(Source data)
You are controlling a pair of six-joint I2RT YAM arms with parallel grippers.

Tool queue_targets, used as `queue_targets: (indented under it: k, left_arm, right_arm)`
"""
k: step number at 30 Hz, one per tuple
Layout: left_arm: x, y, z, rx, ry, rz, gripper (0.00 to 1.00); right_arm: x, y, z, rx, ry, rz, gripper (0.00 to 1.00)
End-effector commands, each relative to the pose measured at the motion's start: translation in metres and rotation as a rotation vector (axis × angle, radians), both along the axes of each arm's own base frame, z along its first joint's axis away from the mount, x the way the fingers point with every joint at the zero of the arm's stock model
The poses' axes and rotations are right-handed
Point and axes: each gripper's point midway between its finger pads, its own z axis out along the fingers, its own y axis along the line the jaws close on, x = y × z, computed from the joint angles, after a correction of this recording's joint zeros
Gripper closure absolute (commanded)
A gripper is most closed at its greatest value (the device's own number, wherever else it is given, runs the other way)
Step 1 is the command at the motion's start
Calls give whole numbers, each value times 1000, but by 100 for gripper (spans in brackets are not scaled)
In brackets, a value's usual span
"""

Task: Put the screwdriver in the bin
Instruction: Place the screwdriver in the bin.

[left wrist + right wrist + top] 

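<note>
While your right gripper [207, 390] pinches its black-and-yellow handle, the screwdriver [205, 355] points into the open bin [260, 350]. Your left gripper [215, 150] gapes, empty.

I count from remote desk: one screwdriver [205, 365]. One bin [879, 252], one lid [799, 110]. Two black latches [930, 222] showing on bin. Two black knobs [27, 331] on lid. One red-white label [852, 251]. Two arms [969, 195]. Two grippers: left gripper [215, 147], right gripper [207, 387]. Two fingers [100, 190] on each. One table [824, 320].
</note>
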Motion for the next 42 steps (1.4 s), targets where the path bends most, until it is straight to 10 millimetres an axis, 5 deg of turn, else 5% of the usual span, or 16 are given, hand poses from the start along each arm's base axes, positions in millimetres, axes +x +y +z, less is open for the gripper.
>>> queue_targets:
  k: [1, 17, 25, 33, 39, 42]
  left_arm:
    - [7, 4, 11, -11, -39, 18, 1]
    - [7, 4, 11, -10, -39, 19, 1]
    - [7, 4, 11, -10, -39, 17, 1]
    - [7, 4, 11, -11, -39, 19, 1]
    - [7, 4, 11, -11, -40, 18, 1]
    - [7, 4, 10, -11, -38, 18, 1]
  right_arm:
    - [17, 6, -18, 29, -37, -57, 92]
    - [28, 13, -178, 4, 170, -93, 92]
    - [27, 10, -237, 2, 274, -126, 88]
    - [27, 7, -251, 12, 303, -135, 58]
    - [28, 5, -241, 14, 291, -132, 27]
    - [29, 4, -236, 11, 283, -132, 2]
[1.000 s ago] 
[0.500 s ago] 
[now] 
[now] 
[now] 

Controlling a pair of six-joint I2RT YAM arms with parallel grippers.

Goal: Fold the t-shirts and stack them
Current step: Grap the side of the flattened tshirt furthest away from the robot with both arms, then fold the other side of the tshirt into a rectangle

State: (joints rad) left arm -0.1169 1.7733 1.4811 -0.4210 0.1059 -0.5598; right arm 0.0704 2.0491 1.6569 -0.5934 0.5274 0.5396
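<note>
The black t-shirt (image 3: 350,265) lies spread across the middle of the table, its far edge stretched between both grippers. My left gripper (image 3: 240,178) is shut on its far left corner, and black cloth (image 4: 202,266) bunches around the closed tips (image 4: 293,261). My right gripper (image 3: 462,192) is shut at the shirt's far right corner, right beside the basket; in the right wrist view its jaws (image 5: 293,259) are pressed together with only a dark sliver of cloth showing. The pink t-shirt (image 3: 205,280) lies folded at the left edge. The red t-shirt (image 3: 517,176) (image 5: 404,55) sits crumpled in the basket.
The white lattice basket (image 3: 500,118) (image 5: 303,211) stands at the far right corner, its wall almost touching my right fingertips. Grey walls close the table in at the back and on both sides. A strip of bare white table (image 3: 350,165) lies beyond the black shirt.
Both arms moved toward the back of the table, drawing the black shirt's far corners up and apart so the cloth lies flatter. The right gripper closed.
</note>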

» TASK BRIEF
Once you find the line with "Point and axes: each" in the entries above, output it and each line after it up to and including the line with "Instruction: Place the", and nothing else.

» EXERCISE ANSWER
Point and axes: each gripper's point midway between its finger pads, its own z axis out along the fingers, its own y axis along the line the jaws close on, x = y × z, computed from the joint angles, after a correction of this recording's joint zeros
Gripper closure absolute (commanded)
A gripper is most closed at its greatest value (the device's own number, wherever else it is given, runs the other way)
Step 1 is the command at the motion's start
Calls give whole numbers, each value times 1000, but by 100 for gripper (spans in brackets are not scaled)
In brackets, a value's usual span
"""

Task: Put the screwdriver in the bin
Instruction: Place the screwdriver in the bin.

This answer is complete.